» EXERCISE: Find every line of the listing below where "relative" appears, and copy it.

» DATA FOR PROCESSING:
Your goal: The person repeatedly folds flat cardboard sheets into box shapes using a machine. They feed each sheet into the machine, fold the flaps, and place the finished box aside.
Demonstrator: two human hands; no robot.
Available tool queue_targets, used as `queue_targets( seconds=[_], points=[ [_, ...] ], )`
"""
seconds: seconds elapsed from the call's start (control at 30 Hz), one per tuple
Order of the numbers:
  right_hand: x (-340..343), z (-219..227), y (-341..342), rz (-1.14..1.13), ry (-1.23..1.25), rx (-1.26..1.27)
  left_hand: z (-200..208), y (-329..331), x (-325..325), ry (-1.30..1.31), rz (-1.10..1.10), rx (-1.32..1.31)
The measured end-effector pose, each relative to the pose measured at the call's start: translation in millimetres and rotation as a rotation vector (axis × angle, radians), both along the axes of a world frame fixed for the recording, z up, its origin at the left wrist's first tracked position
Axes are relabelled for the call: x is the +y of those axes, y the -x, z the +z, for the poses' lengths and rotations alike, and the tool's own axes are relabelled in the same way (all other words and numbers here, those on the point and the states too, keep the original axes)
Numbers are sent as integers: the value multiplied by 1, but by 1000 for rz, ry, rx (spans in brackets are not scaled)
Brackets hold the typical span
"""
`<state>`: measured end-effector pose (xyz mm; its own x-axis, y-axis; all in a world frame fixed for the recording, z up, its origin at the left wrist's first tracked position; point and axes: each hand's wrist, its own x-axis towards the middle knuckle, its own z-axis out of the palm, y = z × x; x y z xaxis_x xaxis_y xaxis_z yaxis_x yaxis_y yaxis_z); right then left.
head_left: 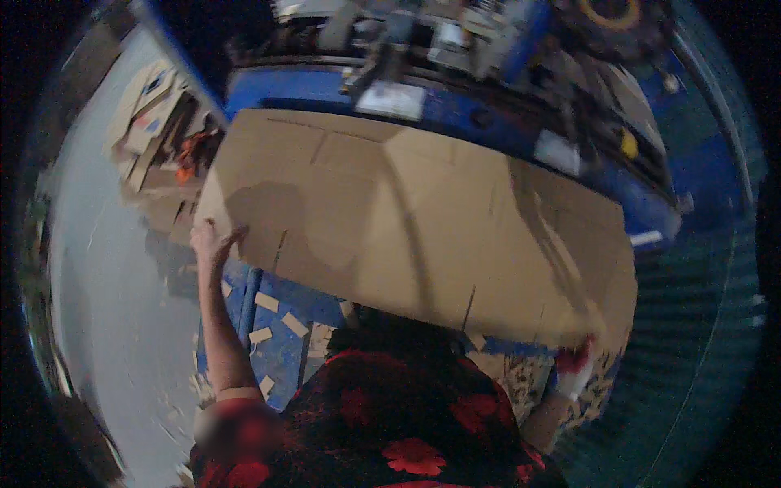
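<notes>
A wide flat cardboard sheet [455,236] with slots cut along its edges spans the space in front of me, tilted down toward the right. My left hand [215,237] is bare and closed on the sheet's near left corner. At the near right corner my right hand [576,362], in a red and white glove, grips the edge; its fingers are blurred and partly behind the card. The sheet's far edge lies up against the blue machine [305,91], and shadows fall across its surface.
Blue-framed machinery runs along the far side, with a dark wheel [610,12] at upper right. Small cardboard scraps [293,325] litter a blue surface below the sheet. Further card pieces and an orange item [185,167] lie at left, by a grey floor [114,325].
</notes>
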<state>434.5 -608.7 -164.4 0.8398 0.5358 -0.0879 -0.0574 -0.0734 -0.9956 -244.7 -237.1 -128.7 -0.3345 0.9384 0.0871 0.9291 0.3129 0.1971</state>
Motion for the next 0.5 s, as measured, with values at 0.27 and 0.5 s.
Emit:
queue_targets(
  seconds=[0.27, 0.5],
  points=[
    [70, 98, 86, -154, 103, -430, 70, -47, -45, -353, -533, -806],
    [155, 97, 179, 1121, 449, -1639, 18, -137, -61, -126, -549, -854]
  ],
)
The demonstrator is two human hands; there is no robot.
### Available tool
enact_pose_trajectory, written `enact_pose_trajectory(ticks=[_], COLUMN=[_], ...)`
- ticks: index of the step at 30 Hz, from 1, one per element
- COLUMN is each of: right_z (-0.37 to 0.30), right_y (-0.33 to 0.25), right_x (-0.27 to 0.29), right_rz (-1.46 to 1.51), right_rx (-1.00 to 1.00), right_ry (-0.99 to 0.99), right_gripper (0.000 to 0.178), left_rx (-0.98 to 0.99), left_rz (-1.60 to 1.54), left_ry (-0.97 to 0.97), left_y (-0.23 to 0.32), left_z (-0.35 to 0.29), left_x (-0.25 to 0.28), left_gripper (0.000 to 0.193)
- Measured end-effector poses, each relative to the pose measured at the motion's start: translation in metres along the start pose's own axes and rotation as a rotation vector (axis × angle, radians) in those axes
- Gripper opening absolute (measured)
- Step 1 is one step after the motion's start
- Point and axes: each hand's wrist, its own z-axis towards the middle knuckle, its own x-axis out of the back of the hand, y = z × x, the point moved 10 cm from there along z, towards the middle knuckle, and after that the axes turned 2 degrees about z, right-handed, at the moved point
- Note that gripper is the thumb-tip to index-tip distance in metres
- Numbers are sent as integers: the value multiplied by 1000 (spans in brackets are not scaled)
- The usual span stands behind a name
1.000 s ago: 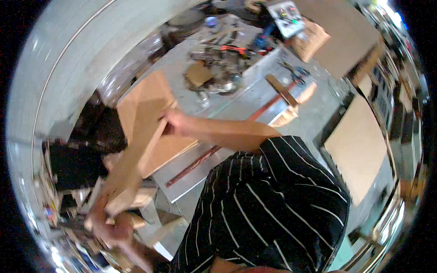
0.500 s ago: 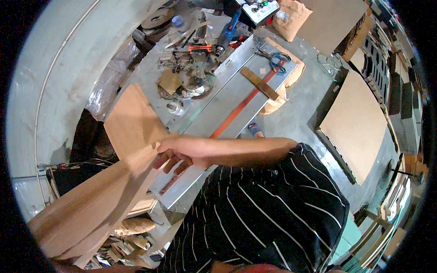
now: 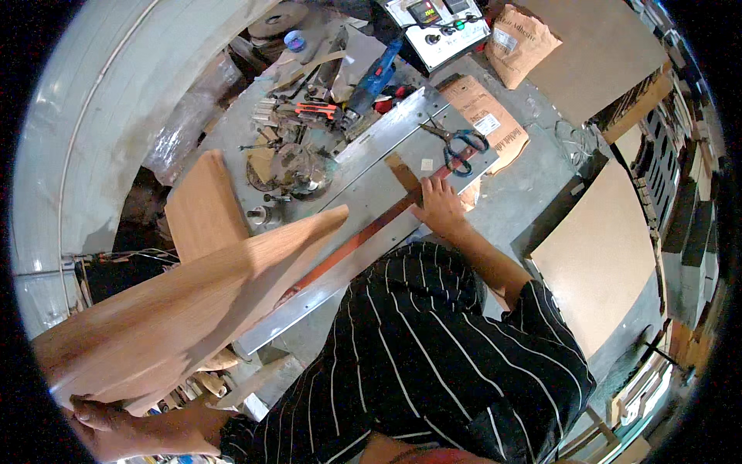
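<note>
The left hand (image 3: 135, 429) grips the near end of a long, flat, light-brown wooden board (image 3: 185, 309), fingers curled around its edge; the board extends away from the grip, tilted above the grey metal workbench (image 3: 371, 182). The right hand (image 3: 439, 207) rests open, palm down, on a narrow reddish-brown wooden strip (image 3: 363, 236) lying on that bench, just short of the blue-handled scissors (image 3: 460, 139).
</note>
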Motion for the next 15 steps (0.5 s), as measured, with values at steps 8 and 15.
enact_pose_trajectory(ticks=[8, 15], right_z=[15, 31], right_y=[24, 1], right_x=[8, -16], right_rz=[487, 346], right_rx=[296, 529], right_ry=[-108, -200], right_gripper=[73, 53], left_rx=[207, 145], left_rz=[-485, -476], left_ry=[-100, -255], left_y=[34, 85], left_z=[-38, -67], left_x=[-37, -64], left_gripper=[78, 69])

» RESULT:
The measured end-effector pose, each relative to the pose measured at the call's start: translation in millimetres and rotation as a rotation vector (axis × angle, radians), both along the axes of a world frame fixed for the recording, z up, its origin at the left wrist's first tracked position
- Measured end-effector poses, each relative to the pose measured at the motion's start: translation in metres along the start pose's own axes and rotation as a rotation vector (axis × angle, radians) in those axes

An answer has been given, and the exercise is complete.